• [WHAT TO WORK ON]
When you reach the line with "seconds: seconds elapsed" in the data below, begin printing lines exactly, and stop once the line with "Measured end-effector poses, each" has been printed.

• [DATA SECTION]
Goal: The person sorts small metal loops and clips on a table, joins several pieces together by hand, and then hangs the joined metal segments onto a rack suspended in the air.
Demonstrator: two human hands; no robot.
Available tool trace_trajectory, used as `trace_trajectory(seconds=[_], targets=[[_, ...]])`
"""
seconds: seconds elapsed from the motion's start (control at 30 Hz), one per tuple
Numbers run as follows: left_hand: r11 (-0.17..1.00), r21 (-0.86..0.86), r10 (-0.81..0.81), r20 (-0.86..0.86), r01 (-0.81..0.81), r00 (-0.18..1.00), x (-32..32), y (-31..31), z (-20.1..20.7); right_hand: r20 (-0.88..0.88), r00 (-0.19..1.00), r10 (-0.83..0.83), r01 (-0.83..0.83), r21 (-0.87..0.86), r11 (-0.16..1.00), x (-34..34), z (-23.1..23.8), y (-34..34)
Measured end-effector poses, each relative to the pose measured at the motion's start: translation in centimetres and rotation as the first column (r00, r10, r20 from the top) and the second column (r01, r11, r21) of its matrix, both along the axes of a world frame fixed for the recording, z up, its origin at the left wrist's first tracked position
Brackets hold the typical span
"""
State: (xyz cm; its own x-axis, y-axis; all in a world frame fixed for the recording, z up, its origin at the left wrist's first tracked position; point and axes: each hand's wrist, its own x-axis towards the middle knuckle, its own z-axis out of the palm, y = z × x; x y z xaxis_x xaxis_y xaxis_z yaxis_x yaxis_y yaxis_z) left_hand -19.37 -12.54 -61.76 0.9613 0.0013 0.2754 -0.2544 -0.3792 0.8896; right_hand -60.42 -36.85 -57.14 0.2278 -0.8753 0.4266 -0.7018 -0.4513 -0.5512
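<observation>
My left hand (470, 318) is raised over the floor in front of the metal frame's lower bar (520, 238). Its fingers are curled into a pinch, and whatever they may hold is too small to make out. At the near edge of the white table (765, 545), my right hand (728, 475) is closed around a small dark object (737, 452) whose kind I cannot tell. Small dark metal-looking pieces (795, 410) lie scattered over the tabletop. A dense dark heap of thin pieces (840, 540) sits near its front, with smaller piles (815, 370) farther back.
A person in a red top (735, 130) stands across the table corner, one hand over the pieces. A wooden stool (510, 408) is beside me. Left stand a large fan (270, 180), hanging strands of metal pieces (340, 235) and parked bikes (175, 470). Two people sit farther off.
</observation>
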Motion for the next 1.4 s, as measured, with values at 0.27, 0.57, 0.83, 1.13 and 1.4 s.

• [SOLUTION]
seconds: seconds elapsed from the motion's start (control at 30 Hz), one per tuple
Numbers run as follows: left_hand: r11 (-0.17..1.00), r21 (-0.86..0.86), r10 (-0.81..0.81), r20 (-0.86..0.86), r01 (-0.81..0.81), r00 (-0.18..1.00), x (-32..32), y (-31..31), z (-20.1..20.7); right_hand: r20 (-0.88..0.88), r00 (-0.19..1.00), r10 (-0.83..0.83), r01 (-0.83..0.83), r21 (-0.87..0.86), r11 (-0.16..1.00), x (-34..34), z (-23.1..23.8), y (-34..34)
Measured end-effector poses, each relative to the pose measured at the motion's start: translation in centimetres and rotation as the first column (r00, r10, r20 from the top) and the second column (r01, r11, r21) of its matrix, both along the axes of a world frame fixed for the recording, z up, its origin at the left wrist's first tracked position

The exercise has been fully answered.